Textos publicados pela autora

Pergunta:

Há alguma situação em que a vírgula não seja obrigatória para isolar o modificador do grupo verbal (exceto quando este aparece no final da oração)?

Por exemplo, nos casos em que a oração se inicia com um modificador do grupo verbal e, de seguida, temos um verbo (e não um sujeito expresso), é obrigatório?

E nos casos em que o modificador do grupo verbal surge no meio da oração, há alguma exceção para que a vírgula não seja obrigatória?

Obrigada.

Resposta:

Em muitos casos, o uso da vírgula pode ter uma função estilística, o que torna o seu uso facultativo.

Assim, a vírgula isola o modificador do grupo verbal em início de frase, mas, como indicam Cunha e Cintra, «[q]uando os adjuntos adverbiais1 são de pequeno corpo (um advérbio, por exemplo), costuma-se dispensar a vírgula. A vírgula é, porém, e regra quando se pretende realçá-los.»2

No interior da frase, o uso de vírgula pode também depender do tamanho do modificador. Assim, um modificador mais longo, que interrompe a ligação entre o verbo e o seu complemento, poderá ser assinalado por vírgula:

(1) «O João morou, durante longos anos, em Faro.»

No entanto, em casos em que não se pretende realçar o modificador e em que este não introduz uma quebra na frase, a vírgula pode ser omitida:

(2) «O João morou durante longos anos em Faro.»

Quando este modificador é uma só palavra (um advérbio, por exemplo), a tendência é mesmo para não usar a vírgula (a não ser que se pretende destacá-lo):

(3) «O João viu hoje este filme.»

Em muitas destas situações, não estamos perante uma situação em que o uso da vírgula é obrigatório ou proibido. Trata-se, antes, de um uso possível com intuitos estilísticos.

Disponha sempre!

 

1. No quadro do Dicionário Terminológico, estes constituintes poderão desempenhar a função de modificador do grupo verbal ou de complemento oblíquo.

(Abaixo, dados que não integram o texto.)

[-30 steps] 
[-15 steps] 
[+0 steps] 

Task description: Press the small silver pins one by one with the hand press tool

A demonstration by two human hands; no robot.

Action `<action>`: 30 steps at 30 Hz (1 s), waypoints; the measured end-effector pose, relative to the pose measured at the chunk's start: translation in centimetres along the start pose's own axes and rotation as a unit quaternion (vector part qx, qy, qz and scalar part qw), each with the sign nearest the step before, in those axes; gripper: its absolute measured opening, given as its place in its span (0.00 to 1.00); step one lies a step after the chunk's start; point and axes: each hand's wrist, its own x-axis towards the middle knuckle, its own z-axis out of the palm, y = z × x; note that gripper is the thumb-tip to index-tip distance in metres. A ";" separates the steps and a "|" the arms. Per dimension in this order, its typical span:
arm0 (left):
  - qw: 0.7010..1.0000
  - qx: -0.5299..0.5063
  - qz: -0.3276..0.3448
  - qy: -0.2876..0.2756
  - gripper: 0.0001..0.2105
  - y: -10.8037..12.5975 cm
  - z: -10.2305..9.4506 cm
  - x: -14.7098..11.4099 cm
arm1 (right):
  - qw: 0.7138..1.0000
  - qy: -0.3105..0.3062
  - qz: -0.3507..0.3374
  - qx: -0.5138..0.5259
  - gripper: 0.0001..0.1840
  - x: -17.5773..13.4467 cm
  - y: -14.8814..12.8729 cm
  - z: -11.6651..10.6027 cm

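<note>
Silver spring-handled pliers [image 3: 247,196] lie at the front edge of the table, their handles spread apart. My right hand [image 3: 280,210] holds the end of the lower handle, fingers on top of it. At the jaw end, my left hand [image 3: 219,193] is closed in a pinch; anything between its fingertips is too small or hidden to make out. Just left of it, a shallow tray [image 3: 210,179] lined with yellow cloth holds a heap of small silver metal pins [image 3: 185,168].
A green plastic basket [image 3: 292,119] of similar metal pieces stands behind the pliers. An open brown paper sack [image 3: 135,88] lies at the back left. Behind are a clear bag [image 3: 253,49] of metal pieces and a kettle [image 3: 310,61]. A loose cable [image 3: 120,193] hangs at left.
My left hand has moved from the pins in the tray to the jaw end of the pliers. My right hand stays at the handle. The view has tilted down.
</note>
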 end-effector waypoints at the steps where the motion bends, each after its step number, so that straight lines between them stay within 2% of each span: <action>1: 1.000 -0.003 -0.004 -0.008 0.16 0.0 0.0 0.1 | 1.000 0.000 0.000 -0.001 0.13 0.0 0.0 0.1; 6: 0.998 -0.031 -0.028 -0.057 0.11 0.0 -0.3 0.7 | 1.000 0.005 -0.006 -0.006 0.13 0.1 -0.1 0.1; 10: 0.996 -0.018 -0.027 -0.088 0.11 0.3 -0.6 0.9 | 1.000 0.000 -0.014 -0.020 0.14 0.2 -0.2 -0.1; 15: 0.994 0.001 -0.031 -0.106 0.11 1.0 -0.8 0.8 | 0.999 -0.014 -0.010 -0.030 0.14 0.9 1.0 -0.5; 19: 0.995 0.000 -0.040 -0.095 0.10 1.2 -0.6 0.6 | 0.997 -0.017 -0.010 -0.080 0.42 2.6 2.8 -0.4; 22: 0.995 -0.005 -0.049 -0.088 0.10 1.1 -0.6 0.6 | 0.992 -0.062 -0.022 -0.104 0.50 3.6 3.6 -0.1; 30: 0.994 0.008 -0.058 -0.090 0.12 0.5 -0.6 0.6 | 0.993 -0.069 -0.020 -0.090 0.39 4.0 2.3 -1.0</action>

2. Cunha e Cintra, Nova gramática do português contemporâneo. Ed. Sá da Costa, p. 642.

Ámen ou amém?
Pronúncia e grafia

Qual das duas forma está correta? Amém, com m no final, ou ámen, com n no final? Esta é a questão tratada pela professora Carla Marques neste seu apontamento (divulgado no programa Páginas de Português, da Antena 2, em 7 de abril de 2024). 

Pergunta:

Em contexto político ou governativo, os nomes deputado, mandato e eleito podem ser termos sinónimos?

Ou será que existem diferenças de significado?

O seguinte texto, extraído do website do jornal Expresso (11/03/2024) parece estabelecer uma sinonímia entre os termos:

«No domingo, a Aliança Democrática (AD), liderada por Luís Montenegro, venceu as eleições legislativas, com 29,49% dos votos e 79 deputados, à frente de PS, de Pedro Nuno Santos, segundo mais votado, com 28,66% e 77 eleitos, e Chega, de André Ventura, com 18,06% e 48 mandatos, de acordo com os resultados provisórios, faltando ainda atribuir os quatro mandatos pela emigração.»

Resposta:

As palavras não são termos sinónimos, na medida em que, na relação que estabelecem, não são palavras equivalentes entre si.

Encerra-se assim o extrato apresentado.